Affiliate links and self-promotion
- If you link to something you get paid for (affiliate link, referral code, your own paid product), disclose it in the same post. One line is enough: “(I make a small commission if you buy through this link.)”
- Self-promotion is fine when it’s relevant. If your last five posts are all about your own product, tone it down.
- Undisclosed affiliate posts will be removed. Repeat offenses lead to posting restrictions.
Privacy and doxxing
- Don’t share another person’s private information (address, phone, employer, real name if they use a pseudonym) without their explicit consent, even if that information is publicly available elsewhere.
- Don’t post screenshots of private messages (email, DM, Slack) without the other person’s consent.
- Don’t out someone’s identity, orientation, immigration status, health, or other sensitive details.
These are zero-tolerance rules. Violations lead to immediate suspension pending review.
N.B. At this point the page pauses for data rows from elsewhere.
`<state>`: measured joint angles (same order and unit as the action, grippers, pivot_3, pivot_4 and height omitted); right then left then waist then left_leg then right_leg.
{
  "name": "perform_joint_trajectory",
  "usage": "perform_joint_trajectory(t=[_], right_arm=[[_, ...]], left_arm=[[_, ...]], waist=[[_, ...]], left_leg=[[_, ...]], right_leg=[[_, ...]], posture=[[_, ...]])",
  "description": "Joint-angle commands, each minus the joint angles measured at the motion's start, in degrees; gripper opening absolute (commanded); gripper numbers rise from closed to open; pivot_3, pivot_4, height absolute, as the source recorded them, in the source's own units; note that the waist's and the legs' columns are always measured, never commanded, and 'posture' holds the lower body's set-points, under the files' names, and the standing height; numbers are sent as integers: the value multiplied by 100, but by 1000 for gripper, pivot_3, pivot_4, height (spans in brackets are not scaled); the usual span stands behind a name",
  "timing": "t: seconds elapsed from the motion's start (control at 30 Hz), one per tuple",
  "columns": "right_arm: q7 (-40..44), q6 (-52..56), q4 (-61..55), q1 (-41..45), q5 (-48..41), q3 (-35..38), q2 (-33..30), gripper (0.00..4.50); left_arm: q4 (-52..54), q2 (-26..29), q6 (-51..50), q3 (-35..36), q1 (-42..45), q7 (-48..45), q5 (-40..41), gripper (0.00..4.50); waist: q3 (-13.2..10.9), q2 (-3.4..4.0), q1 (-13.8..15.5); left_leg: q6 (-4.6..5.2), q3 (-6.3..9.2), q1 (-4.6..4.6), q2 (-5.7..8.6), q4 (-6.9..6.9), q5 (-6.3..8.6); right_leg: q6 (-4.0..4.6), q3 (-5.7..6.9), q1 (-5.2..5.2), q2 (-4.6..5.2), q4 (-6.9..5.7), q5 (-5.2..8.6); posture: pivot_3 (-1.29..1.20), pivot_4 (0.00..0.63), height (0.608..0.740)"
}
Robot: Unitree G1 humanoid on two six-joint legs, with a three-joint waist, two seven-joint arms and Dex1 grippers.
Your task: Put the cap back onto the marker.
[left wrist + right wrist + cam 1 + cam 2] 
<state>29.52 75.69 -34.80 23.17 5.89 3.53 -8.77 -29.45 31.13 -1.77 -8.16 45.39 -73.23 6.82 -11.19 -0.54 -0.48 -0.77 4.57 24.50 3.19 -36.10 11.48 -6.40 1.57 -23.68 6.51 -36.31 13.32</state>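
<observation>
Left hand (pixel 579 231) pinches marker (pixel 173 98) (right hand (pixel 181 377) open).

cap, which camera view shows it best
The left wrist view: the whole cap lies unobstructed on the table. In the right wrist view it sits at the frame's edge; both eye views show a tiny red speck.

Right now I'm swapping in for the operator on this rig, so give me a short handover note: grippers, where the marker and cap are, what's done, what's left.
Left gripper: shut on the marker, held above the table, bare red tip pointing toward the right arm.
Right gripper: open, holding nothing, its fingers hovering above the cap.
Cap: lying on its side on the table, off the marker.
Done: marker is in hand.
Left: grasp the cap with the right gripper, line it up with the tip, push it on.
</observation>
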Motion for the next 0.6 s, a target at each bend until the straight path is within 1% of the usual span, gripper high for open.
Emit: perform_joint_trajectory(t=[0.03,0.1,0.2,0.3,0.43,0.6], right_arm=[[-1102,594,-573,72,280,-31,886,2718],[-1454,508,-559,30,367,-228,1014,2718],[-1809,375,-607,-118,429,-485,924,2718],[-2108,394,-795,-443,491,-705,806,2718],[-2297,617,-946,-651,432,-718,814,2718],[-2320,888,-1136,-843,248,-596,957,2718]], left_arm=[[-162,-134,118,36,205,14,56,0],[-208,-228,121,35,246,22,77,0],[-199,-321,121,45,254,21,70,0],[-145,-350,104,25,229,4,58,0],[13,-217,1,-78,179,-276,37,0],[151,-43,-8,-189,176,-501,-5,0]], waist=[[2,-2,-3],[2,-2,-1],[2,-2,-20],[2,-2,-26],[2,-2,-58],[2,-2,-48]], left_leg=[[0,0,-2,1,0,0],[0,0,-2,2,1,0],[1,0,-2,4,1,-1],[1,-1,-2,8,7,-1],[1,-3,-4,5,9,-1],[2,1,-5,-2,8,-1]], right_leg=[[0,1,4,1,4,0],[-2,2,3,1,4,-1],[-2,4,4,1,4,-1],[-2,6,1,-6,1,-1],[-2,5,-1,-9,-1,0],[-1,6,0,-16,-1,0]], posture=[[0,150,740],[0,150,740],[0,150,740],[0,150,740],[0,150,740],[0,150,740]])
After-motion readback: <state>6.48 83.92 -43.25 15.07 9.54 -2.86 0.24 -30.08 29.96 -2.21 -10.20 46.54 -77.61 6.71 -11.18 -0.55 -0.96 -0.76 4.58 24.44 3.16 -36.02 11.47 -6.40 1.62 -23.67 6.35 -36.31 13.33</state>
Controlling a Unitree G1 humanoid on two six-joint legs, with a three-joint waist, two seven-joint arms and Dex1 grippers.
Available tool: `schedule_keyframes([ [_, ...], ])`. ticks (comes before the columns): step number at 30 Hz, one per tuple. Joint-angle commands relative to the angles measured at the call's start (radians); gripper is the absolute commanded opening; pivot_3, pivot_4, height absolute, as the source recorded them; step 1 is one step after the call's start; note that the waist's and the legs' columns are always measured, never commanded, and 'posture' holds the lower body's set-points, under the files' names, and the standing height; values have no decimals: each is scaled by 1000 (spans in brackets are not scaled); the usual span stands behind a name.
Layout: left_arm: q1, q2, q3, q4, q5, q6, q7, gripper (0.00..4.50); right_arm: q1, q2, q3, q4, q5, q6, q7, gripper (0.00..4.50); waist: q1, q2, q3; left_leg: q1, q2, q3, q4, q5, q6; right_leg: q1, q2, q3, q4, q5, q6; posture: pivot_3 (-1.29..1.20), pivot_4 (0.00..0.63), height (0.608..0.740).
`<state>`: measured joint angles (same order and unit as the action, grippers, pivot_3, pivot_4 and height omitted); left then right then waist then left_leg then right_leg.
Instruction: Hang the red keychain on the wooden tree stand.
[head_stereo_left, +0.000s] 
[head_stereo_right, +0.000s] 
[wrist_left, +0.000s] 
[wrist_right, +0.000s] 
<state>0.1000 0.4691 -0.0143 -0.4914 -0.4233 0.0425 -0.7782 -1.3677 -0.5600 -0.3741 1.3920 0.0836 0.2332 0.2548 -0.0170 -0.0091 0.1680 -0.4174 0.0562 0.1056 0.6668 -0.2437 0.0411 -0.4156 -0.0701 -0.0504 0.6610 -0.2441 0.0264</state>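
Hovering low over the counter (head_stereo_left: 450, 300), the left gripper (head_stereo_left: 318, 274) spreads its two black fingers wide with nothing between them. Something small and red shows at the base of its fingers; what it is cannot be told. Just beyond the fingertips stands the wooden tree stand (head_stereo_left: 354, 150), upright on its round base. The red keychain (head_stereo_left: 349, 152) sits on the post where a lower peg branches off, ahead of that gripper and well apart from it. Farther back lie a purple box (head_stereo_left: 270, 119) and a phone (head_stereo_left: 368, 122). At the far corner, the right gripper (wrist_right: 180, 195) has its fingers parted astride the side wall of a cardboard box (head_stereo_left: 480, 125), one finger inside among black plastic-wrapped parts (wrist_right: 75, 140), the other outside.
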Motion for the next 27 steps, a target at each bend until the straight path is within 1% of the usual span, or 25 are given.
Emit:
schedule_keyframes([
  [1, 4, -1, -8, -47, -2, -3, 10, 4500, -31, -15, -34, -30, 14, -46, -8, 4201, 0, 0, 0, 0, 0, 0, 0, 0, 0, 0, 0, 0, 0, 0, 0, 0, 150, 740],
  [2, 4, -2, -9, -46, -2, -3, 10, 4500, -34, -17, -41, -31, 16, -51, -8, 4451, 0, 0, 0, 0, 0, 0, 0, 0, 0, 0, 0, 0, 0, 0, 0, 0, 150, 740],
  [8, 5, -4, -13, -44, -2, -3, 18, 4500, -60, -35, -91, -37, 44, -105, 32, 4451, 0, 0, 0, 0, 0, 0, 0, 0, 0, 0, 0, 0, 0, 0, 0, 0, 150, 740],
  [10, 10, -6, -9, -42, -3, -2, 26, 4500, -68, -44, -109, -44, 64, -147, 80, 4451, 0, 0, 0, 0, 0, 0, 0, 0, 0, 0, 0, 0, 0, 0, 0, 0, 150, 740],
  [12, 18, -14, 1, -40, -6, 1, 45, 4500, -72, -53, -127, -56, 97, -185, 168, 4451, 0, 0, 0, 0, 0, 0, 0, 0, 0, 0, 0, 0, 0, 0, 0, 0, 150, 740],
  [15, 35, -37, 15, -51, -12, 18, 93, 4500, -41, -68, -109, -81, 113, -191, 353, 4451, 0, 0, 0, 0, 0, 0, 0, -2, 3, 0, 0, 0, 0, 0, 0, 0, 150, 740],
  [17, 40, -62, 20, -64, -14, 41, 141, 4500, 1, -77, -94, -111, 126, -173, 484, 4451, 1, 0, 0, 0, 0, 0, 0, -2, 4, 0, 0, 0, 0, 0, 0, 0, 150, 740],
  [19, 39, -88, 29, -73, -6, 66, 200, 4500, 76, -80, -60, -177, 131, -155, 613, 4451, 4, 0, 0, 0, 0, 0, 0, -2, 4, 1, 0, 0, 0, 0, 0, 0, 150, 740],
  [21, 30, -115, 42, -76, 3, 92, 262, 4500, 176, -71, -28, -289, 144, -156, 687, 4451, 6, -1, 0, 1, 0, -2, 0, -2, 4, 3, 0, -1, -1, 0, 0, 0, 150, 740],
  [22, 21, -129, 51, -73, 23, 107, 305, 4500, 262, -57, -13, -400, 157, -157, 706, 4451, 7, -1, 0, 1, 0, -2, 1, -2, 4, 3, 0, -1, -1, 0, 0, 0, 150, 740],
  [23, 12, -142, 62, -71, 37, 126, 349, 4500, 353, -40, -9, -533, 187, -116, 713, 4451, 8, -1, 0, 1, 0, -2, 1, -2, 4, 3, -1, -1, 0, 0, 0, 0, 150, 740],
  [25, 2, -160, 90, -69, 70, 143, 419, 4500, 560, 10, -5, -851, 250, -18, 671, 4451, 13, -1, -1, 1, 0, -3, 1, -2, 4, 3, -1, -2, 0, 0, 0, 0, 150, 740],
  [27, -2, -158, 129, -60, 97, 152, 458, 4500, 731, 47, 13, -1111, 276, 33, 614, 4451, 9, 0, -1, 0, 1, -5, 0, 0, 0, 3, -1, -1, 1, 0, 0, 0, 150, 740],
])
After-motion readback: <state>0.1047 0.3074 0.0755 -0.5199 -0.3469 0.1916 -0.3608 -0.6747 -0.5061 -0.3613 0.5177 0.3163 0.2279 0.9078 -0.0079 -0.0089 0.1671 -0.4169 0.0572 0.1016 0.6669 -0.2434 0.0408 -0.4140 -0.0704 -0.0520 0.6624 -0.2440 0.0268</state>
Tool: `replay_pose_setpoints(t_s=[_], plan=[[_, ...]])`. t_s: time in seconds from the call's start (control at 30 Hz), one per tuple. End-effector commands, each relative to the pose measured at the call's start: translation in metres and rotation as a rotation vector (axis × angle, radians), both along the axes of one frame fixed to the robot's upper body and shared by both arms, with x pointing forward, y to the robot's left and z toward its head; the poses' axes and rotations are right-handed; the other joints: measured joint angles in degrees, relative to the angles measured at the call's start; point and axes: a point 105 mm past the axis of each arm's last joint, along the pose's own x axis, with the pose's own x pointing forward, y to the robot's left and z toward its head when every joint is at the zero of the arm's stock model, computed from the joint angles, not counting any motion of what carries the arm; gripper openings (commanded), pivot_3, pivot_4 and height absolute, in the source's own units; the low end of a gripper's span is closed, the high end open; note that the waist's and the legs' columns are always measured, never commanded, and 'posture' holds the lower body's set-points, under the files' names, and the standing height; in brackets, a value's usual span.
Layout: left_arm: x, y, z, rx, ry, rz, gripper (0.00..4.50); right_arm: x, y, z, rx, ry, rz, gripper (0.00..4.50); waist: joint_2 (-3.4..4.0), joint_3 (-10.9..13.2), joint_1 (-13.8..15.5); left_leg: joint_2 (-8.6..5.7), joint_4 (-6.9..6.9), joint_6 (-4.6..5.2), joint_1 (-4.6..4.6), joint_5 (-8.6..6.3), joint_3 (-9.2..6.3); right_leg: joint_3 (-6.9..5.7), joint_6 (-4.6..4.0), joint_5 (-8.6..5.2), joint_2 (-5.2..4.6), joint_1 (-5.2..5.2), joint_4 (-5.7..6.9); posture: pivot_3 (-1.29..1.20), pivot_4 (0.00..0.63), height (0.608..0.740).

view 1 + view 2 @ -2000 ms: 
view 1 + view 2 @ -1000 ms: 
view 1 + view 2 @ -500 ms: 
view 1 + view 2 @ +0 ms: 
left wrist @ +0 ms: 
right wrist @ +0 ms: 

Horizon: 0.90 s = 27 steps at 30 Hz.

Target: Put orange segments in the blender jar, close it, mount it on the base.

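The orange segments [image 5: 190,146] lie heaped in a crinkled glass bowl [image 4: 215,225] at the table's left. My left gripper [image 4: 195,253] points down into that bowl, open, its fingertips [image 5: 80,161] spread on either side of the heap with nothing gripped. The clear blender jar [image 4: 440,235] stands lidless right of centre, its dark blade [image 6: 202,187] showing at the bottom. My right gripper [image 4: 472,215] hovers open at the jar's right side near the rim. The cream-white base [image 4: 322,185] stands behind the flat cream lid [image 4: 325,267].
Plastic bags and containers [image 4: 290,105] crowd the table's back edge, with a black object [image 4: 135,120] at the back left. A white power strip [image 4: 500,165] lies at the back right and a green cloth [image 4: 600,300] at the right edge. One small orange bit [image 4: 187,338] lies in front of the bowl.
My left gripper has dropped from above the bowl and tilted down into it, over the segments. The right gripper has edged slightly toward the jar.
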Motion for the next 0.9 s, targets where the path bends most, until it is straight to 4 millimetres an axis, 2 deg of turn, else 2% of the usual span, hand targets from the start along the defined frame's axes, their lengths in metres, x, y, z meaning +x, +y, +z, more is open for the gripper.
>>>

Plugin and theme submissions
- You must be the author, or have explicit written permission from the author
- The plugin must be hosted on WordPress.org or have a verifiable download URL
- Descriptions must be accurate. Don’t overstate features or compatibility.
- Upvote manipulation (fake accounts, vote rings) results in immediate removal and a permanent ban
Job board rules
- All jobs must be WordPress-related
- Post honest salary ranges when possible. “Competitive” alone is not enough.
- Not allowed: MLM schemes, “equity-only” listings, unpaid internships disguised as jobs, listings that require upfront payment from applicants
- Job posters must represent the actual hiring company
- Listings expire after 30 days (refresh if the role is still open)
Profile and identity
- Use your real name, or an established professional handle you already use elsewhere
- Don’t impersonate other community members or public figures
- Keep your profile info current
- “Available for hire” should reflect actual availability. Flipping this on to farm profile views isn’t allowed.
Moderation and enforcement
Moderation is currently handled by the WPFolks team (that’s a small team — hi). We review every report within 48 hours.
Three-strike approach
Most violations are handled progressively:
- First violation — private warning, content removed if needed. No public record.
- Second violation — 7-day suspension. Account locked, content still visible.
- Third violation or severe violation — permanent removal. Submissions stay online but re-attributed to “Deleted member.”
Immediate removal, no warning
Some things skip the warning and go straight to permanent ban:
- Harassment, threats, doxxing
- Hate speech or content targeting a protected group
- Malicious plugin submissions (malware, backdoors, cryptominers)
- Coordinated fraud or vote manipulation
- Child-endangering content (reported to authorities)
Appeals
If you believe an enforcement action was wrong:
- Email moderation@wpfolks.org within 30 days
- Include your username, what action was taken, and why you think it was mistaken
- We review every appeal. Response within 5 business days.
- Appeals are final, but you can email hello@wpfolks.org if you believe the review itself was conducted in bad faith
Reporting
Found something that violates these guidelines? Report it:
- Use the flag button on any post, plugin, job, or profile
- Or email moderation@wpfolks.org with the URL and a brief description
All reports are confidential. We do not share who reported what with the person being reported.
Changes to these guidelines
Guidelines evolve with the community. Material changes will be announced in the community feed with #guidelines. We’d rather get this right with your input than impose rules top-down.